- _Task requirements_: Down to the last line, the material below should be reproduced exactly.

Top of Data segment

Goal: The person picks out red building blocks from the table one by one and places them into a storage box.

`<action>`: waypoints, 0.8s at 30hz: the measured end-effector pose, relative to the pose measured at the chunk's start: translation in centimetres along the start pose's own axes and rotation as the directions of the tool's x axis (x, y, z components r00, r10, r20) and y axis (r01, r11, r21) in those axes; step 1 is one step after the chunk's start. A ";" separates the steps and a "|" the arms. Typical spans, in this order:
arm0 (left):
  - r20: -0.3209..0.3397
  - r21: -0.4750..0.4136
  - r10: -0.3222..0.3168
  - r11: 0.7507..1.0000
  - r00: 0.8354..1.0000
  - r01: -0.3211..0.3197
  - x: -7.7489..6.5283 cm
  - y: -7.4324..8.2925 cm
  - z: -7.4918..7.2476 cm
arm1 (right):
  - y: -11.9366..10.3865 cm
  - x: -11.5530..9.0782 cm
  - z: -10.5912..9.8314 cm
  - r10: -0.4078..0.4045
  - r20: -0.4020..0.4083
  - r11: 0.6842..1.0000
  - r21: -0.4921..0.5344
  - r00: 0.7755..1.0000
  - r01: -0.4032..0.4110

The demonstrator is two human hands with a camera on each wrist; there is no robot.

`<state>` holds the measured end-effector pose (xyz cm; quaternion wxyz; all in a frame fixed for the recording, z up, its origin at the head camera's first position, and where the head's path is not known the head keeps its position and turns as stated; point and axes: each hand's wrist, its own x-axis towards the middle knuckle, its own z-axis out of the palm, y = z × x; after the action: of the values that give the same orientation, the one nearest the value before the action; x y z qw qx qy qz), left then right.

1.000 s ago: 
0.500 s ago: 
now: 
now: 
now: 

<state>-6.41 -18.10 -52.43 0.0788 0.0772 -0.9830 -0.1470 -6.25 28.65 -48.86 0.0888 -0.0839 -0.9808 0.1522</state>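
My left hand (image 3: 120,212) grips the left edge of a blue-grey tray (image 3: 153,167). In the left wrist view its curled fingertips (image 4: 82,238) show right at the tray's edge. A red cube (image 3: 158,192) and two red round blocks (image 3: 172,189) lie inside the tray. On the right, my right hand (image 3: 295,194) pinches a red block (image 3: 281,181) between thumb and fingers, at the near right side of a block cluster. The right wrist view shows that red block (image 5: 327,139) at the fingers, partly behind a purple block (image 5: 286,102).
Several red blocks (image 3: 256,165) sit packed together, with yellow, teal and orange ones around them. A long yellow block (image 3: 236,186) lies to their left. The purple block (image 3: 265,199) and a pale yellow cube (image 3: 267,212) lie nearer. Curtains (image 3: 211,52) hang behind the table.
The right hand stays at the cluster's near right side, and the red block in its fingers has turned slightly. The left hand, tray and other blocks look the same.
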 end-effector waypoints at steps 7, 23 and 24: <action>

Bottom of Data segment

- _Response to this task_:
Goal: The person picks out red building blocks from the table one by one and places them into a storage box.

`<action>`: waypoints, 0.8s at 30hz: the measured end-effector pose, relative to the pose measured at the chunk's start: translation in centimetres along the start pose's own axes and rotation as the directions of the tool's x axis (x, y, z components r00, r10, r20) and y axis (r01, r11, r21) in those axes; step 1 is one step after the chunk's start. A ";" separates the steps and a "|" the arms. Typical spans, in this order:
arm0 (left):
  - r20: -0.3209..0.3397
  - r21: -0.4750..0.4136
  - r10: -0.3222..0.3168
  - r11: 0.7507..1.0000
  - r00: 0.8354..1.0000
  - r01: -0.3211..0.3197
  - x: -7.7489..6.5283 cm
  - y: -7.4324..8.2925 cm
  - z: -7.4918..7.2476 cm
arm1 (right):
  - y: -11.9366..10.3865 cm
  - x: -11.5530..9.0782 cm
  - z: -10.5912..9.8314 cm
  - r10: -0.4078..0.4045
  - r20: -0.4020..0.4083
  - r11: 0.6842..1.0000
  - r21: -0.4921..0.5344
  - r00: 0.7755..1.0000
  - r01: -0.4032..0.4110

The demonstrator is two human hands with a camera on each wrist; there is no robot.

`<state>` holds the measured end-effector pose (xyz cm; quaternion wxyz; all in a frame fixed for the recording, z up, its origin at the head camera's first position, and where the head's path is not known the head keeps its position and turns as stated; point and axes: each hand's wrist, its own x-axis towards the middle knuckle, its own z-axis out of the palm, y = z × x; after the action: of the values that give the same orientation, the one nearest the value before the action; x y z qw qx qy qz), left then right.

1.000 s ago: 
0.500 s ago: 
now: 
now: 
now: 

<state>-6.41 -18.10 -52.43 0.0788 0.0772 -0.9830 -0.1470 -6.25 28.65 -48.86 0.0888 -0.0839 -0.9808 0.1522</state>
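My left hand (image 3: 120,212) grips the left edge of a blue-grey tray (image 3: 153,167). In the left wrist view its curled fingertips (image 4: 82,238) show right at the tray's edge. A red cube (image 3: 158,192) and two red round blocks (image 3: 172,189) lie inside the tray. On the right, my right hand (image 3: 295,194) pinches a red block (image 3: 281,181) between thumb and fingers, at the near right side of a block cluster. The right wrist view shows that red block (image 5: 327,139) at the fingers, partly behind a purple block (image 5: 286,102).
Several red blocks (image 3: 256,165) sit packed together, with yellow, teal and orange ones around them. A long yellow block (image 3: 236,186) lies to their left. The purple block (image 3: 265,199) and a pale yellow cube (image 3: 267,212) lie nearer. Curtains (image 3: 211,52) hang behind the table.
The right hand stays at the cluster's near right side, and the red block in its fingers has turned slightly. The left hand, tray and other blocks look the same.
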 end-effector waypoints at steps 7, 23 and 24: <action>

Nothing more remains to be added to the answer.